The direct provider clients talk to Ceph services directly (not via PVE) and support Proxmox-managed and external/standalone Ceph clusters.

DashboardCephClient

from proxmox_sdk.ceph.providers import DashboardCephClient

async with DashboardCephClient(
    base_url="https://ceph-dashboard.example.com:8443",
    username="admin",
    password="secret",
) as client:
    caps = await client.capabilities()
    print(f"available={caps.available}, write={caps.write}")

    health = await client.health()
    osds   = await client.osds()
    pools  = await client.pools()

RGWAdminClient

from proxmox_sdk.ceph.providers import RGWAdminClient

async with RGWAdminClient(
    base_url="https://rgw.example.com:7480",
    access_key="AKIAIOSFODNN7EXAMPLE",
    secret_key="wJalrXUtnFEMI/K7MDENG/bPxRfiCYEXAMPLEKEY",
) as client:
    caps  = await client.capabilities()
    users = await client.users()
    buckets = await client.buckets()

RBDClient

from proxmox_sdk.ceph.providers import RBDClient

async with RBDClient(
    base_url="https://ceph-dashboard.example.com:8443",
    username="admin",
    password="secret",
) as client:
    images = await client.images(pool="rbd")

ProviderCapability and capabilities()

Every direct provider client exposes async capabilities() -> ProviderCapability. Higher layers (e.g. proxbox-api) call capabilities() to negotiate what a provider can do before planning an operation.

from proxmox_sdk.ceph.providers import DashboardCephClient, ProviderCapability

async with DashboardCephClient(...) as client:
    caps: ProviderCapability = await client.capabilities()

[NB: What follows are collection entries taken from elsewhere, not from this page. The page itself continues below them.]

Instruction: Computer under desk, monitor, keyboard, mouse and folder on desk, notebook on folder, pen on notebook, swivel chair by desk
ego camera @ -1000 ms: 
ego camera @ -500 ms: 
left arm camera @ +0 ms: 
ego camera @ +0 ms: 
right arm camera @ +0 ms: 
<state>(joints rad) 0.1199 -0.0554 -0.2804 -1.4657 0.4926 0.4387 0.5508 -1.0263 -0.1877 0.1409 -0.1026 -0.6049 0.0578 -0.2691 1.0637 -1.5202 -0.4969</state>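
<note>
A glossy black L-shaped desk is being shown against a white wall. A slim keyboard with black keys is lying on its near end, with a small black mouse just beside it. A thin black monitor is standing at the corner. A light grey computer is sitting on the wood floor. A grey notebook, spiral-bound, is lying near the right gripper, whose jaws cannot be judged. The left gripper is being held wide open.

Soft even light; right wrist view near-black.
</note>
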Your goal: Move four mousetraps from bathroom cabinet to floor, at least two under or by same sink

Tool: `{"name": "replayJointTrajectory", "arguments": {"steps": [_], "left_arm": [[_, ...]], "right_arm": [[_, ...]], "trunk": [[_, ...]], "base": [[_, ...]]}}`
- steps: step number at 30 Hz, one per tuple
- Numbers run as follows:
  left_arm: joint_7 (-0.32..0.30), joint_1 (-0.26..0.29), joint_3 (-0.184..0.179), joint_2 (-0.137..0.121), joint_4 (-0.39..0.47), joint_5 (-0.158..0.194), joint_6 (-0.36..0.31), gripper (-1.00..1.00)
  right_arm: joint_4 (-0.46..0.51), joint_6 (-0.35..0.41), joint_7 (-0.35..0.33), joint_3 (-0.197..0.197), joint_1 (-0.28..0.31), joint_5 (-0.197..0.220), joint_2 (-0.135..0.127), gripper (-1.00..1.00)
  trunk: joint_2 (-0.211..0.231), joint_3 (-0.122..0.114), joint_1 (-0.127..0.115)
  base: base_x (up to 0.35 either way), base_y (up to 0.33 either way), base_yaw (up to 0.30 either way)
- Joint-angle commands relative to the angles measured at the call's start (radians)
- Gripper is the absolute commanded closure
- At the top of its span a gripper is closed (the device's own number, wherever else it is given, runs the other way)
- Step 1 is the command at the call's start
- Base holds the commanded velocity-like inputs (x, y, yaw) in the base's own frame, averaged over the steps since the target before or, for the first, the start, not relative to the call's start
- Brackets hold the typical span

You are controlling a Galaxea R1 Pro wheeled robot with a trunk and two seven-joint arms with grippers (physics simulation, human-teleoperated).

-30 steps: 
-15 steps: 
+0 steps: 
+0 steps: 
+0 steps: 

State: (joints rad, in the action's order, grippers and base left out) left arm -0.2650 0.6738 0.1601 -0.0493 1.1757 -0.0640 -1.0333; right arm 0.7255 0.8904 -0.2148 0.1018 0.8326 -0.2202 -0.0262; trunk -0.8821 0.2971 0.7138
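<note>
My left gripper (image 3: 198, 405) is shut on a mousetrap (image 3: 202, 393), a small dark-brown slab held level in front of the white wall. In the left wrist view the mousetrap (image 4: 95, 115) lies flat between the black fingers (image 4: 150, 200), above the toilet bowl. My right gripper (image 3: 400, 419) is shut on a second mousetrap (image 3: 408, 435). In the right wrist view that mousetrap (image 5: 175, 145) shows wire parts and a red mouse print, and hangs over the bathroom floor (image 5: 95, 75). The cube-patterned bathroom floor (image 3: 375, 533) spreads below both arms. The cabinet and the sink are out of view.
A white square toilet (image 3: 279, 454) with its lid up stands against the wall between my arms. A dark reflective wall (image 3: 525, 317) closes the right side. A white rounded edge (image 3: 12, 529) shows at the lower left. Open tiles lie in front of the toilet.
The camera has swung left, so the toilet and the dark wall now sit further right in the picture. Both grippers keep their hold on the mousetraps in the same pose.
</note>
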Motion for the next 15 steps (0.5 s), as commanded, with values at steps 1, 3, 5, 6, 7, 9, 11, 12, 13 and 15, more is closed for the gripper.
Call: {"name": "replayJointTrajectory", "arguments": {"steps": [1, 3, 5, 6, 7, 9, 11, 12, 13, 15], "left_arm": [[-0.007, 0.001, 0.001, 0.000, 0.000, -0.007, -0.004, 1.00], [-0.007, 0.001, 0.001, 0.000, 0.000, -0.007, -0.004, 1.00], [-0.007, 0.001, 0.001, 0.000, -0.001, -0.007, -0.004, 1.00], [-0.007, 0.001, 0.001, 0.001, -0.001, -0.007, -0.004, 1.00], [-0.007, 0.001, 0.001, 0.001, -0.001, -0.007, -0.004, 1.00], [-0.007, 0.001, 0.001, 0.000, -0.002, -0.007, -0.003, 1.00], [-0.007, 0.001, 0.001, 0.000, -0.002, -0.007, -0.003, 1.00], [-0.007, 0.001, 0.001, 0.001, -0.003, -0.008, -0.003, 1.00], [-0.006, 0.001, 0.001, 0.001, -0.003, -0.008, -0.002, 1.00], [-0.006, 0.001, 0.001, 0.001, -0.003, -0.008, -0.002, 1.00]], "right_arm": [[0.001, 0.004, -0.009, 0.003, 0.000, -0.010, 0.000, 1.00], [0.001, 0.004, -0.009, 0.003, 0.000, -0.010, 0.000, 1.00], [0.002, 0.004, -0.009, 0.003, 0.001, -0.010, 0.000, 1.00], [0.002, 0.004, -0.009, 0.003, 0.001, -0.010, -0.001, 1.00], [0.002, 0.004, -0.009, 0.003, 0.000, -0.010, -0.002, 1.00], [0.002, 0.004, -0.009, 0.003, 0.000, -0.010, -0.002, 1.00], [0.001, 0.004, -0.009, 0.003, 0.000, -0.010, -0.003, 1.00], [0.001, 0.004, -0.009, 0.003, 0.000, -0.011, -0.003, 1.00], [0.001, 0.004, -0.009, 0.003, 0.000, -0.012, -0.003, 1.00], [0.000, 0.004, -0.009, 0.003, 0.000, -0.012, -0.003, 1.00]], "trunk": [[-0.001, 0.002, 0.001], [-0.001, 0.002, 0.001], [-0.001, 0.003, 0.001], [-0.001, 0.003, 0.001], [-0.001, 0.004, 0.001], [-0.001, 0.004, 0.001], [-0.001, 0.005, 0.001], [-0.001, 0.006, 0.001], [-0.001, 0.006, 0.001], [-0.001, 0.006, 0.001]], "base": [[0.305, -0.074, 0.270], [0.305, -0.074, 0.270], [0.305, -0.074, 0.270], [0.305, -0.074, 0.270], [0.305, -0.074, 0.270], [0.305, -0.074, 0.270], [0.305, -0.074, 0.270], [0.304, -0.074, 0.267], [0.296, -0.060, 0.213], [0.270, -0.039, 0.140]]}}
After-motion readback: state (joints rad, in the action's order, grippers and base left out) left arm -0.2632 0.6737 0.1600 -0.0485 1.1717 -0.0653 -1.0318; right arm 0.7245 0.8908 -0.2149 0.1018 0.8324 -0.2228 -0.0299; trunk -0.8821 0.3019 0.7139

    print(f"provider:   {caps.provider}")
    print(f"available:  {caps.available}")
    print(f"version:    {caps.version}")
    print(f"read:       {caps.read}")
    print(f"write:      {caps.write}")
    print(f"metrics:    {caps.metrics}")

    # Fine-grained check
    if caps.supports("pool", "create"):
        await ceph.write.pool_create(node="pve1", name="my-pool")
    else:
        print("Pool creation not supported by this provider.")

ProviderCapability.supports(kind, action) uses the operations dict with a priority chain (kind:actionkind:*actionkind) before falling back to the read flag for non-destructive operations. Unknown write-like actions always return False so the gate never fails open on a destructive op.